Thursday, December 16, 2010

Marxism: 160 Years of Bad Faith

Since capitalism is the only moral and practical social system in modern times, the leading attacks on it have to involve massive discounting of reality in favor of pre-established ideology. The leading Marxists, in particular - the rank and file may be a different story; I'm talking about the foremost intellectual figures - are the most vile offenders in this regard.

The accounts of Marx the person and of his life (i.e., he was pretty nasty) serve as a fitting backdrop to what he accomplished intellectually: the biggest smear-job against capitalism ever perpetrated. It is hard to believe that his extensive study of the economic value-theories of his time - it's pretty much all he ever spent his time doing - didn't lead him to significant problems with the labor theory of value, but it's not like that stopped him or anything. His conclusions were set in place by the time of The Communist Manifesto (1848). (Volume 1 of Capital came out in 1867.) The rest reeks of bad faith, a rationalization for the predetermined conclusions.

That's the thing about Marxism in its various transmutations: it just all has an air of bad faith about it. The "exploitation doctrine" is the core of Marxian and neo-Marxian economics, and the neo-versions had exploitation pretty well in mind irrespective of the failure of the labor theory of value.

Marxism as a "respectable" ideology, as an era, came pretty much to a close with the death of G.A. Cohen in 2009. Marxism had basically run its course, and Cohen was the last major dinosaur of the failed ideology. And all the way up through Cohen (before his death, "the most prominent Marxist of our time"), there is still the whole aura of bad faith.

One article in particular by Cohen struck me as especially obscene: "Incentives, Equality, and Community" in a collection titled Equal Freedom (ed. Stephen Darwall, 1995). The collection, by the way, consists of contributions from a number of those within an elite clique of academics clustering around John Rawls over the past few decades. These same names keep showing up if you explore the literature: Rawls, Thomas Nagel, Ronald Dworkin, G.A. Cohen, Thomas Scanlon, Derek Parfit, Samuel Scheffler, Amartya Sen. Those are the "elites" in academia who've effectively decided for everyone what the most prestigious theories are in that arena. The manifestly vicious doctrine of egalitarianism plays a major role in their decades-long circle-jerk.

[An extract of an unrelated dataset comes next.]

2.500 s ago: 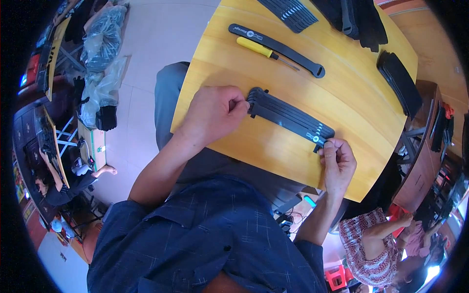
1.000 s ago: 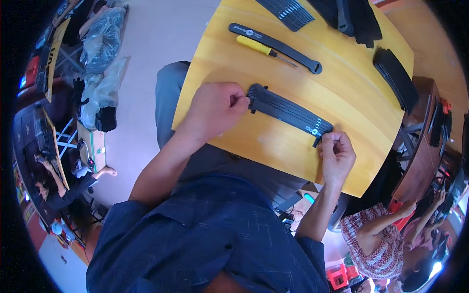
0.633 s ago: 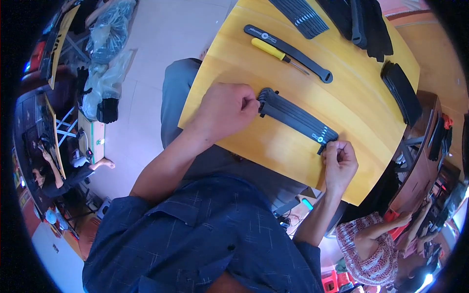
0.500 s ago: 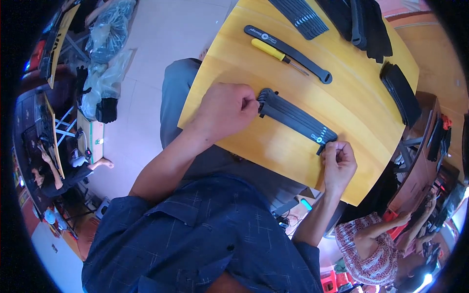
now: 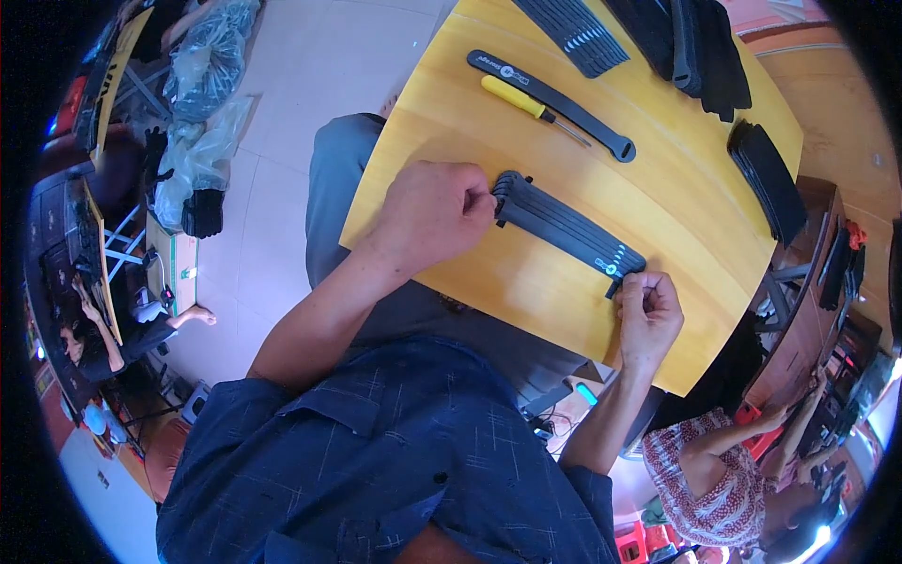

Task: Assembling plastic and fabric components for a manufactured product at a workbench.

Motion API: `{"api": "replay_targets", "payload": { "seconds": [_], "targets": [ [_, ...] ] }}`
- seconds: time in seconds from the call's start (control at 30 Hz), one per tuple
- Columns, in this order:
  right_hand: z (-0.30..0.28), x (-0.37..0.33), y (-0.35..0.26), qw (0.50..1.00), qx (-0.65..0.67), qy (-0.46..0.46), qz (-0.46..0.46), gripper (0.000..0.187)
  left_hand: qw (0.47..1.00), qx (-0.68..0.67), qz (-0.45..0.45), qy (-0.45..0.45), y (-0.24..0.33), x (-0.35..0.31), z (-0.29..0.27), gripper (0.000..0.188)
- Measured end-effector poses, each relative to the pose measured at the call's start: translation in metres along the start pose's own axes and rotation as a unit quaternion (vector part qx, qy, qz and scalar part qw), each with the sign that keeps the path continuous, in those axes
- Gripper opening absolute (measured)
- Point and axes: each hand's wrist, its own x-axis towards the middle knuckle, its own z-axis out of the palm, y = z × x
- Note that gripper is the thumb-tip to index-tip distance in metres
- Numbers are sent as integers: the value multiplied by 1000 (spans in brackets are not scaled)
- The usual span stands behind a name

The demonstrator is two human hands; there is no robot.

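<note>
A fanned bundle of black straps (image 5: pixel 568 226) lies slantwise on the wooden table (image 5: pixel 442 122) between my hands. Its rounded, slotted ends overlap at the left, and pale marks show at its right end. Thin black strips poke out past its edges near both ends. My left hand (image 5: pixel 437 211) is closed, thumb and forefinger pinched at the slotted end. With its fingertips pressed together, my right hand (image 5: pixel 650 315) grips the lower right corner. Whether either pinch also holds a thin strip is hidden by the fingers.
Beyond the bundle lie a yellow-handled screwdriver (image 5: pixel 515 97) and a single black strap (image 5: pixel 564 108). More straps (image 5: pixel 578 38) are fanned at the far edge; black stacks (image 5: pixel 766 183) sit at the right. A person in a patterned garment (image 5: pixel 709 479) works at lower right.
</note>
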Motion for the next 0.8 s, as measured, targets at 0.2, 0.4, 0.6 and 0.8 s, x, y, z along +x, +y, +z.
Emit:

(I would just like to note here the chasm between the sense of life in Ayn Rand's essay "Apollo 11" and that of the cover of Nagel's Equality and Partiality. A commentary on Nagel's justificatory procedure will have to wait for some other time; best as I can make out, though, Nagel's notion of a "View from Nowhere" is very closely related to the moral structure of Rawls's "Original Position," and was almost surely deeply influenced by it. By the way, this stuff counts as "foundations" for Nagel, whereas Nozick's libertarian intuitions are "without foundations.")

Anyway, the gist of Cohen's "Incentives, Equality, and Community" is a response to standard incentive-arguments for tax cuts which run basically as follows: if taxes are cut for the wealthy, they will be inclined to work, save, and invest more. This might, in fact, be invoked on behalf of Rawls's (already-corrupt) Difference Principle; Cohen's argument is that even the Difference Principle doesn't go far enough to rectify capitalist injustice. In a characteristically Toohey-like ingenious twist, he turns the incentive argument in effect into an analogy to kidnappers holding your child for ransom. "If my taxes aren't cut, I'll withhold services" is translated by analogy into the kidnappers' demands: "If you don't give me money, I'll withhold your child from you."

(Actually, it's: "Children should be with their parents; if you don't pay the kidnapper, the child will not be with its parents; therefore, you should pay the kidnapper." The basic point is to make the argument for paying the kidnapper similar in structure to an argument for cutting taxes.)

This is the sort of grotesque rubbish that passes for "brilliant" and "academically respectable" argument. The only thing actually impressive about is the extent to which someone can be clever in such an evil cause. This wouldn't last for a single fucking second under the John Galt B.S. Test. Let's translate Cohen's strong-whiff-of-bad-faith argument into more naked terms: Galt's strikers are significantly and relevantly analogous, morally, to kidnappers.

(That article is merely a preview to the style and content of Cohen's full-book response to Nozickian arguments for capitalist property rights, Self-Ownership, Freedom, and Equality. Gee - another slimy book cover.)

And people seriously wonder where in the real world Rand found inspiration for her villains?